Maybe that friendship you need just can’t happen while your wife is an embittered woman. I for one cannot see how it can. As far as I’m aware it’s a wife’s embitterment which ends most marriages because over time it just kills the man’s love for his wife. It’s like a parasite in the marriage, feeding off of all the good things that are there until they no longer exist. Plus it’s probably the most difficult of all marriage problems to solve, to resolve. Embitterment and it’s consequences are exceedingly “real” and never to be underestimated.

And embitterment didn’t exist during courtship and the early marriage. It grew overtime and it grows to such a size that it is no longer able to remain hidden and by that time it is exceedingly difficult to resolve.

You might want to look into “Post Traumatic Embitterment Disorder” or PTED. This describes the very worse case of an embittered person. Not at all saying it’s what your wife has, it is at the extreme end of the bitterness and resentment spectrum. 

The “antidote” to embitterment (I think it is a poison, it’s certainly exceedingly toxic) is forgiveness and the application of wisdom. Maybe just ask your wife to forgive you for everything negative that’s happened in the past. It does mean making yourself vulnerable but at least you’ll know where you stand, nothing ventured nothing gained and all that. If your wife tells you she’ll never forgive you, then given my experience I’d go right ahead and believe her. And you will know then what you have to look forward to.


----------



## Halien (Feb 20, 2011)

LexusNexus said:


> Since our son was born 4 years ago we haven't been on any vacation just two us. We didn't even spend weekend just two of us. She doesn't want to do anything with my hobbies anymore, at the same time I still do what makes her happy. I think friendship is very important. The way I see it: Friendship leads to intimate/physical touch and that leads to great sex. Without that, sex is meanness to me at least now, because she refuse to talk to me for over a month.
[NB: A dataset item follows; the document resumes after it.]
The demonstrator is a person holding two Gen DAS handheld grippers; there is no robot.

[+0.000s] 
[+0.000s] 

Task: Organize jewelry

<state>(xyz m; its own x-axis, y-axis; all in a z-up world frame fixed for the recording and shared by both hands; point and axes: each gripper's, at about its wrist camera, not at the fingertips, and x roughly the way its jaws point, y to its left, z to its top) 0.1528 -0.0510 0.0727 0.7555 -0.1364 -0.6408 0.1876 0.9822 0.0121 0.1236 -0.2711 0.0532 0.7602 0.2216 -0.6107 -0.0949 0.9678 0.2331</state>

You describe your needs very similar to the way our therapist did. The therapist also said that many women don't realize that men value this type of connection because we men may not communicate it very well. Of course, the reasons can be complex and many.

In posing the question to men, I was primarily tying to guide it into a discussion of men's needs, like this post, and keep it away from a diagnosis of my particular case, but I would like to leave it open to women to talk about the subject from their POV, as GP and SA did.


----------



## Tall Average Guy (Jul 26, 2011)

Halien said:


> You describe your needs very similar to the way our therapist did. The therapist also said that many women don't realize that men value this type of connection because we men may not communicate it very well. Of course, the reasons can be complex and many.
> 
> In posing the question to men, I was primarily tying to guide it into a discussion of men's needs, like this post, and keep it away from a diagnosis of my particular case, but I would like to leave it open to women to talk about the subject from their POV, as GP and SA did.


My wife is my best friend. She is the person I most want to be around, and certainly the person with whom I first want to share the highs and lows of my day. I have a hard time imagining being married to her and not having her be at least a good friend. As my wife, she holds a unique position in my life. because of that, I really think I need her to be my friend, and that I need to be her friend.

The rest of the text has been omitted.